Grey Sunshine is about the challenges faced by most children in our country to get any sort of education; it is a revelation of the abysmal state of our government schools and educational practices; above all it is about the children, their parents and the educators that make up the programme.
Sandeep Rai, the author, is Chief of City Operations at TFI. He started his career at Teach For America where exposure to some of the most challenging environments in that country led him to realize that his calling and future lay back home, where conditions are infinitely worse. Rai writes of the 10 years since that decision, and the beginnings of the organization in which 4,000 people have now completed their fellowships and worked with over 38,000 children.
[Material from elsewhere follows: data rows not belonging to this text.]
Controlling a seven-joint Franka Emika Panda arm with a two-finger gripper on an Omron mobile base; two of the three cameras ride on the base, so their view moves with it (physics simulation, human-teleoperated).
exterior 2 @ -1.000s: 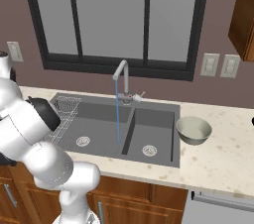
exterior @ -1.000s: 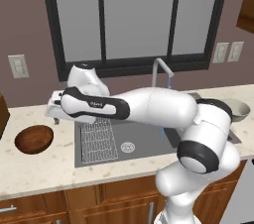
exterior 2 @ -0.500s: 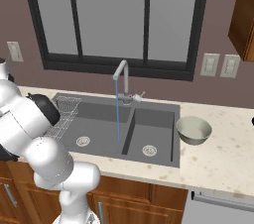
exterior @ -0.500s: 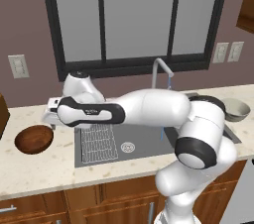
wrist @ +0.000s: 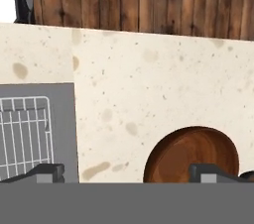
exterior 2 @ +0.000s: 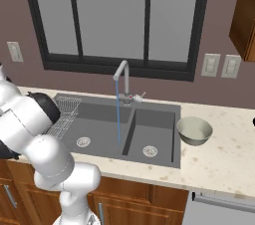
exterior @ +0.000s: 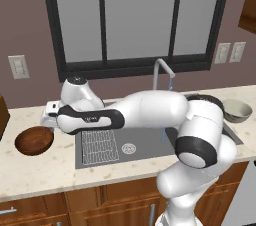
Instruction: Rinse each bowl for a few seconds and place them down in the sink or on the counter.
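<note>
Water streams from the faucet [exterior 2: 121, 71] into the sink [exterior 2: 149, 119], ready for rinsing. Jaws spread wide and empty, the gripper [wrist: 126, 172] hangs near the brown bowl [exterior: 34, 140] at the left base view's left edge, probably lining up a grasp; the grey-green bowl [exterior 2: 194, 130] waits right of the sink.

We see a round dark reddish-brown wooden bowl [wrist: 191, 154] with smooth, shiny wood grain. The beige speckled stone bench [wrist: 163, 84] looks smooth. The dark grey sink [exterior 2: 152, 124] looks matt, its wire grid rack [exterior: 99, 145] thin metal. The pale grey-green round bowl [exterior 2: 194, 130] looks smooth.
</note>
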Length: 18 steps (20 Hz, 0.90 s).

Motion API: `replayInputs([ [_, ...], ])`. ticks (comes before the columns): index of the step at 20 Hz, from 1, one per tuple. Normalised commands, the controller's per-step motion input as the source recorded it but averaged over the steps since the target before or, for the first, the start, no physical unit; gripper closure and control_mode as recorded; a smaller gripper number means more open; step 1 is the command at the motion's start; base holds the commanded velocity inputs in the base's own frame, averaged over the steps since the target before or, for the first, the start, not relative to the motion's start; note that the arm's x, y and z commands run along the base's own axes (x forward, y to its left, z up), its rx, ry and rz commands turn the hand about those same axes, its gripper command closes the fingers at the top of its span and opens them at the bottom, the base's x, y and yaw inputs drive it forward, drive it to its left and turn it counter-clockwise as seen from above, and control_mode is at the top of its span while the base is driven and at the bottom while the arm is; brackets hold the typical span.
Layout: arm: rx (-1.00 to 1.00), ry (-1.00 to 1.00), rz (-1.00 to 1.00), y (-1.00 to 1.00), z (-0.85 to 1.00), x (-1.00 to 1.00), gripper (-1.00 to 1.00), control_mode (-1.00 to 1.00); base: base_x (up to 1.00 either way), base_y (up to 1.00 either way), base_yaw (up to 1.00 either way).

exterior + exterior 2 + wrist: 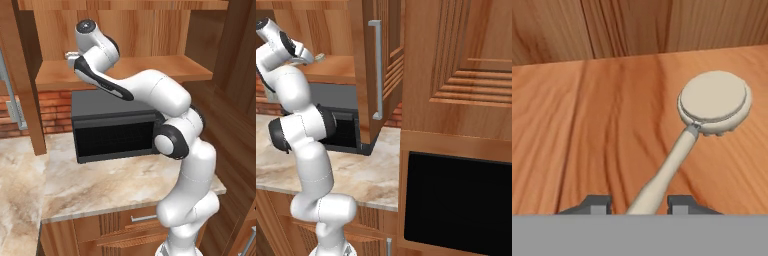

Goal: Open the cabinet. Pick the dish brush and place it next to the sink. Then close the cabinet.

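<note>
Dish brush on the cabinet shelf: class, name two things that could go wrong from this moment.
1. The jaws flank only the handle tip of the dish brush; its round head lies far ahead, so it may pivot or slip when lifted.
2. The open cabinet door stands beside the arm; a wide swing toward the sink could strike it.
</note>
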Motion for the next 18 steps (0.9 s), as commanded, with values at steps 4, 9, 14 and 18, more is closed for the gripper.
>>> replayInputs([
  [4, 0.00, 0.02, 0.00, -0.18, 0.00, -0.17, 1.00, -1.00, 0.00, 0.00, 0.00],
  [9, 0.01, 0.00, 0.00, -0.27, 0.00, -0.35, 1.00, -1.00, 0.00, 0.00, 0.00],
  [14, 0.05, -0.01, 0.00, -0.19, 0.00, -0.57, 1.00, -1.00, 0.00, 0.00, 0.00],
  [18, 0.05, -0.14, 0.00, -0.03, -0.06, -0.58, 1.00, -1.00, 0.00, 0.00, 0.00],
])
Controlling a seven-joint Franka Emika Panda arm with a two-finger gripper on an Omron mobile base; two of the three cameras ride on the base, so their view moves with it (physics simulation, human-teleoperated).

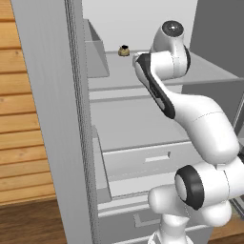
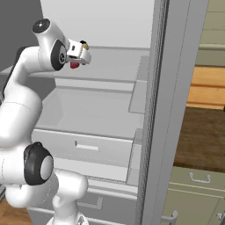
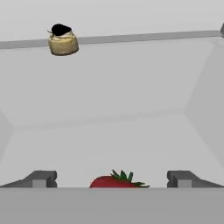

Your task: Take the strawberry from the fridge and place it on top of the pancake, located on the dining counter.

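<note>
Your arm reaches into the open fridge [image 1: 143, 124], wrist at the level of the upper shelf [image 2: 114, 59].

Claw [image 3: 112, 179]: in the hand view you see the two dark finger tips standing wide apart, one at lower left and one at lower right, nothing pinched between them. The jaws are open.

Strawberry [image 3: 117, 180]: red with green leaves, it lies on the shelf floor between the two finger tips, roughly centred in the gap and touching neither tip as far as you can tell. Its lower part is cut off at the bottom of the hand view. In the right base view you find it as a small red spot [image 2: 74, 65] just under the hand, near the shelf's front edge.

Small brown-and-cream jar [image 3: 63, 40]: upright with a dark top, it stands well apart from the strawberry, toward the shelf's back edge. In the left base view it sits beyond the wrist [image 1: 124, 50].

Below the shelf you see a closed drawer front [image 1: 152, 159]. The fridge door [image 2: 169, 110] stands open at the right of the right base view.
</note>
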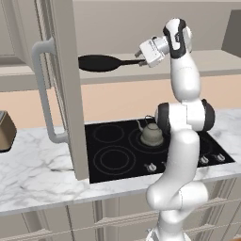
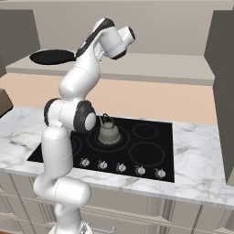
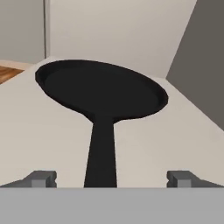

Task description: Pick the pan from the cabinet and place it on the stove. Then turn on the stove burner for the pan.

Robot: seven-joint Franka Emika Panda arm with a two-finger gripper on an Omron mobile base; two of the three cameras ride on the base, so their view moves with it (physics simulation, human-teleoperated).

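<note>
1. Black and shallow, the pan (image 3: 100, 89) lay flat on the cabinet shelf (image 3: 39, 131), its handle pointing out toward the arm.
2. Spread wide, the end effector (image 3: 111, 179) straddled the handle's near end; its fingertips (image 3: 41, 178) stood clear on both sides, gripping nothing.
3. By my reading the task was at its first step: the pan was not yet grasped, and lifting it, placing it on the stove (image 1: 117, 150) and turning a knob (image 2: 120, 167) all remained.
4. A grey-green kettle (image 1: 151, 134) sat on one rear ring, so the pan would need another burner.
5. An open cabinet door (image 1: 66, 89) hung just left of the pan in the left base view and could crowd the way down.
6. Marble counter (image 1: 33, 172) flanked the stove, with a brown appliance (image 1: 4, 132) at far left.
</note>
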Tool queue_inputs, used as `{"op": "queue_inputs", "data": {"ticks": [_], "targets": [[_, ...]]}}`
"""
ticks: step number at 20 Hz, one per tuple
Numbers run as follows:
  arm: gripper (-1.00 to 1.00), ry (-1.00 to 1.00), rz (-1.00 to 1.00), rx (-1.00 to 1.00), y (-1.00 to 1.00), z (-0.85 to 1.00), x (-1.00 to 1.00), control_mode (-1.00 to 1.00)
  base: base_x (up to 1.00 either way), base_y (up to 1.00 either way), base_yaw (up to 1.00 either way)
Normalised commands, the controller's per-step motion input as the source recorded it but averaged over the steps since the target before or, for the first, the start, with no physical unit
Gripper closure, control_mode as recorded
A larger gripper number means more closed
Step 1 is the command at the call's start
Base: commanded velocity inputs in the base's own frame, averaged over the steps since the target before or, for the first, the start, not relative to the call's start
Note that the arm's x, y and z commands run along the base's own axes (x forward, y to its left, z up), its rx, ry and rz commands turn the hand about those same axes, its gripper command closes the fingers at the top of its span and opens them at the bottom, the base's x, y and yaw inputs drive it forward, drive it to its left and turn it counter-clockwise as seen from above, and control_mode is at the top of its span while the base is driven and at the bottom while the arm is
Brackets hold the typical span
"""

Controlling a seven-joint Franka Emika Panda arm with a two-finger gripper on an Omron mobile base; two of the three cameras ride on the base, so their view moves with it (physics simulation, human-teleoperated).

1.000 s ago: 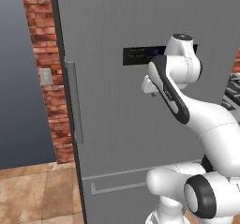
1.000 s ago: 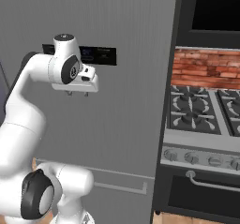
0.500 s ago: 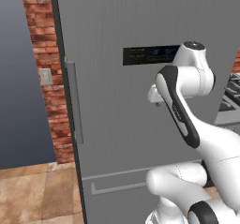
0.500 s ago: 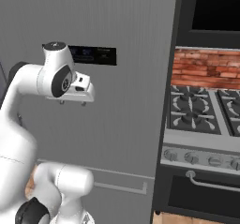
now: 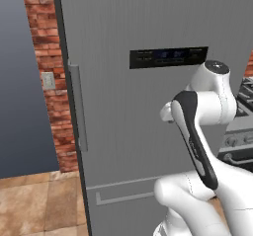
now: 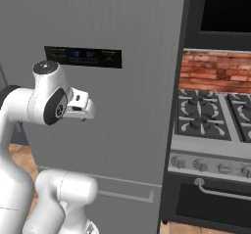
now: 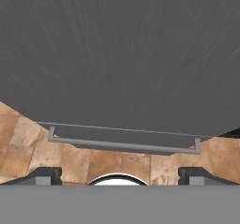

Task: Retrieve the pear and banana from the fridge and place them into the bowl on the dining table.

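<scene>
Right at the centre stands the tall grey fridge (image 5: 128,106) with its black display panel (image 5: 168,57) and vertical bar handle (image 5: 79,106), and its door is fully closed, so the pear and banana must be somewhere behind it, unseen. Low on the front runs a horizontal drawer handle (image 7: 123,142), seen from the hand camera against the tan tiled floor (image 7: 28,143). Just in front of the door hangs the white arm's claw (image 6: 82,111), below the display panel and well to the right of the bar handle. Big change over the last second: the arm has swung down and rightward across the door, and the claw's fingers (image 7: 46,175) have gone from part-closed to spread wide, gripping nothing. Looks like it is readying for the handle, though it is not lined up yet. Off to the right sits the black gas stove (image 6: 215,130) under a red brick backsplash (image 6: 215,74).
</scene>
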Motion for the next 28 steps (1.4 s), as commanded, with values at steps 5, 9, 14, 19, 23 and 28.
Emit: {"op": "queue_inputs", "data": {"ticks": [5,9,14,19,23,28], "targets": [[-1.0,0.0,0.0,0.0,0.0,-0.08,-0.06,1.0,0.0,0.0,0.0],[-1.0,0.0,0.0,0.0,0.0,0.0,0.0,1.0,0.0,0.0,0.0],[-1.0,0.0,0.0,0.0,0.0,0.0,0.0,1.0,-0.51,0.0,0.0],[-1.0,0.0,0.0,0.0,0.0,0.0,0.0,1.0,-0.65,0.05,0.0],[-1.0,0.0,0.0,0.0,0.0,0.0,0.0,1.0,-0.54,0.21,0.0],[-1.0,0.0,0.0,0.0,0.0,0.0,0.0,1.0,-0.5,0.42,0.0]]}}
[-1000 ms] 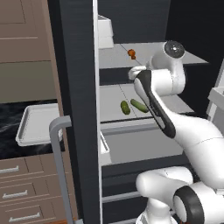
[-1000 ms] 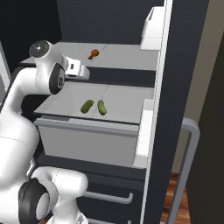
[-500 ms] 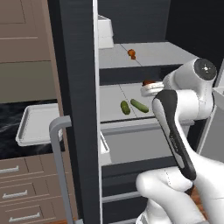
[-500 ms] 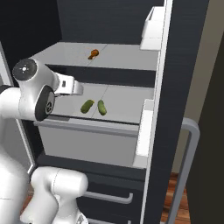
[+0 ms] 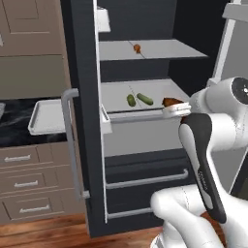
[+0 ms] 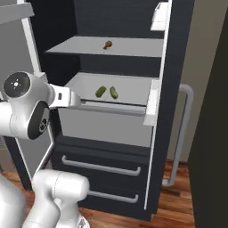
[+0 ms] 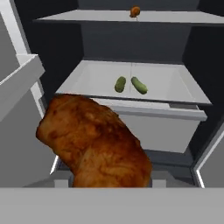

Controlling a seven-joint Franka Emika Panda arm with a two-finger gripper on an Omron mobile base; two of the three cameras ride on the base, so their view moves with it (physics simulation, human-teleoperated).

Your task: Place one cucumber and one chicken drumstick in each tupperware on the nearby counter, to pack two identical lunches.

The book makes a compelling read. Listening to children in communities where basic facilities are missing and poverty takes on a whole new meaning, it is difficult not to despair. Rai writes early on in the book that spending time in bastis ‘forced me to acknowledge, in ways that I hadn’t before, the deeply damaging effect of hopelessness on the very essence of the human spirit.’ He goes on: ‘We need real stories of success to sustain their aspirations to fuel their desire to hope.’ And that is what Grey Sunshine attempts to do— provide those success stories that sustain the children, their families, the educators and the programme itself. Students from TFI have gone on to complete their schooling; some attend prestigious colleges at home and abroad and as one young girl put it, ‘Don’t I deserve to dream too? I definitely deserve to dream!’